De eerste lezing is Psalm 23, gevolgd door het zingen van lied 23C, de tweede lezing is Johannes 10:11-16 gevolgd door 1 Petrus 2:21-25. De dominee begint zijn verkondiging met zijn, en vaak ook onze, ervaring met krantlezen. Sommige artikelen sla je over, maar de rouwadvertenties neem je altijd door. Daarin staan vaak woorden van of verwijzingen naar Psalm 23. ‘De Heer is mijn herder’. Het zijn woorden waaraan mensen een leven lang houvast hebben en waarmee ze hun vertrouwen onder woorden brengen. De dominee komt het in zijn pastorale arbeid tegen. Ook bij mensen bij wie het geloof wat is weggezakt. Als daar iets ingrijpends gebeurt en men op zoek gaat naar woorden dan komt ‘De Heer is mijn herder’ als eerste naar boven. Bij een begrafenis heeft de dominee er vaak over gesproken. Veel mensen denken dat je er niets nieuws meer over kunt zeggen. Maar dat is niet zo. Vertrouwen drukt uit dat als ons iets overkomt, als we geen hand meer voor ogen zien, we dan terecht komen.

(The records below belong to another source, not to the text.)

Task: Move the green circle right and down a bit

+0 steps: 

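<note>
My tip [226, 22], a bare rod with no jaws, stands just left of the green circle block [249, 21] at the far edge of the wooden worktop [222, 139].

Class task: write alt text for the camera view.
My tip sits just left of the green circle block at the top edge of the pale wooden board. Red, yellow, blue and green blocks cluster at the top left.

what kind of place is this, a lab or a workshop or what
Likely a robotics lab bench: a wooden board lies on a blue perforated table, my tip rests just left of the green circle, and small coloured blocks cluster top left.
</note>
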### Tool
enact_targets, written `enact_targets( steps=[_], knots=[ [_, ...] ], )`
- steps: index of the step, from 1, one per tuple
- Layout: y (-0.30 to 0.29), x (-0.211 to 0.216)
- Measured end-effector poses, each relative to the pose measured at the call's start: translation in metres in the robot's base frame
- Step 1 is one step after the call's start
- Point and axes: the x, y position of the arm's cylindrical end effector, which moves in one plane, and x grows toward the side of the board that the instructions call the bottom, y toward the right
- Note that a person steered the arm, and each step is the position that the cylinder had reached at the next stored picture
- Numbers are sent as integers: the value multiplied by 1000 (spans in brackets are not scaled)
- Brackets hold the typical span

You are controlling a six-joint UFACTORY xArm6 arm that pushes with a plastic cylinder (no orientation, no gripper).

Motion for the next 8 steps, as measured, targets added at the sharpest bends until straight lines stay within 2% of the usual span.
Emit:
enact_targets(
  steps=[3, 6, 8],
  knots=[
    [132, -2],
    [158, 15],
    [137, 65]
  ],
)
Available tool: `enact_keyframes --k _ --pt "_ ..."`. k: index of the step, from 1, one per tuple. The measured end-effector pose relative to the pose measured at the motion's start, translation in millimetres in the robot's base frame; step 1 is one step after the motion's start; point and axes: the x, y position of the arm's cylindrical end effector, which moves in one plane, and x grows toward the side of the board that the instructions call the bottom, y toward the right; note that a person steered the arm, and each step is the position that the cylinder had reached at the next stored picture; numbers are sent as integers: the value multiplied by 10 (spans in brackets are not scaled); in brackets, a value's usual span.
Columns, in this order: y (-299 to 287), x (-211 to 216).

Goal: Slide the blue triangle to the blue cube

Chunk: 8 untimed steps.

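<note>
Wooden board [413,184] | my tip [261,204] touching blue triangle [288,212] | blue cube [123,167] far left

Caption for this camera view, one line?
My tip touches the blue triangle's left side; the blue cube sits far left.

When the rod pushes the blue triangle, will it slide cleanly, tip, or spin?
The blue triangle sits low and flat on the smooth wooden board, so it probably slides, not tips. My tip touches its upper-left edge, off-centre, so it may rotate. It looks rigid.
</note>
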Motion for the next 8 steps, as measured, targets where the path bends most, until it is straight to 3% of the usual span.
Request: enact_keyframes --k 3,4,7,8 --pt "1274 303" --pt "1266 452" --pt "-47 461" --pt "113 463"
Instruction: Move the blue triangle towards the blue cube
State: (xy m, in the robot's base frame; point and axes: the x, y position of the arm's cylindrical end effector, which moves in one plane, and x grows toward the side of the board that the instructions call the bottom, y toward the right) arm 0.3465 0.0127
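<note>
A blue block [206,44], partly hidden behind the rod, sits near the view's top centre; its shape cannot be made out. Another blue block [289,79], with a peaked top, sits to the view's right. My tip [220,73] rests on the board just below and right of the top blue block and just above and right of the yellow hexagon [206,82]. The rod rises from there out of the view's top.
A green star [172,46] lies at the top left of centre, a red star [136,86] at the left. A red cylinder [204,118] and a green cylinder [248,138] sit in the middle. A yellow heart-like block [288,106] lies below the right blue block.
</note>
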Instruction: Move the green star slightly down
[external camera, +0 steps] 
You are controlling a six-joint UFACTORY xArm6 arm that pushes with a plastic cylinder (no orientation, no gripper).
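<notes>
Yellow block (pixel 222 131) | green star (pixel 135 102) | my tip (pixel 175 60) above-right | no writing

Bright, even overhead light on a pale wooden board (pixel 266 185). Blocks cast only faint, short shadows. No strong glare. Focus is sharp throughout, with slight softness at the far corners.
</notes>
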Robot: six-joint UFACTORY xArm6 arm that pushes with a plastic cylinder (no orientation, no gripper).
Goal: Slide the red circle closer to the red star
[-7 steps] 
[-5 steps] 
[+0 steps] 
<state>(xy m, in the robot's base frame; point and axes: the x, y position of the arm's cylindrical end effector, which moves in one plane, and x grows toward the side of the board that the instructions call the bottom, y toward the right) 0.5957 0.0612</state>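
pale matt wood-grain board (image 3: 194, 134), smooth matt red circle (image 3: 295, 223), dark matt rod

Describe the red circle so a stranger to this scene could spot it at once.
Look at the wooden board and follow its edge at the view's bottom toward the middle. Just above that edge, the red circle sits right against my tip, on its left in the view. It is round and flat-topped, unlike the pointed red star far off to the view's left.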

De dominee noemt het interview in Kerkvenster ter gelegenheid van het feit dat hij 25 jaar predikant is. In de preek neem je mee wat je in de afgelopen week meemaakte. Dat zijn vaak verdrietige dingen. De een herkent het, voor een ander is het ver weg. Iedereen probeert in het leven goed staande te blijven, zo onafhankelijk mogelijk. Maar dat blijft niet altijd zo. Er komt een moment dat het leven je ontwapent. Ziekte, het verlies van een geliefde. Stoelpoten kunnen onder je bestaan worden weggezaagd. Verlies van een baan, van de zaak. Altijd kon je het goed alleen, maar nu niet meer. Bij deze Psalm vinden mensen dan veel troost. Er is iemand die je zal leiden. Jezus gebruikt het beeld van de goede herder ook. Er zijn er ook die niet goed zijn, laat staan de naam herder verdienen. Jezus zegt dat Hij zijn leven inzet voor de schapen. Dat is een mooi beeld. Kijk eens naar de geschiedenis. Er zijn leiders genoeg die zeggen zich in te zetten voor hun schapen. Maar ze draaien het om: De schapen moeten zich inzetten voor hun leider. In onze tijd is er een eenvoudig criterium. Gaat het de leider om de mensen of gaat het de leider om eigen eer en gewin. Hebben de leiders echt hart voor de mensen, hebben ze liefde voor de hen toevertrouwde schapen?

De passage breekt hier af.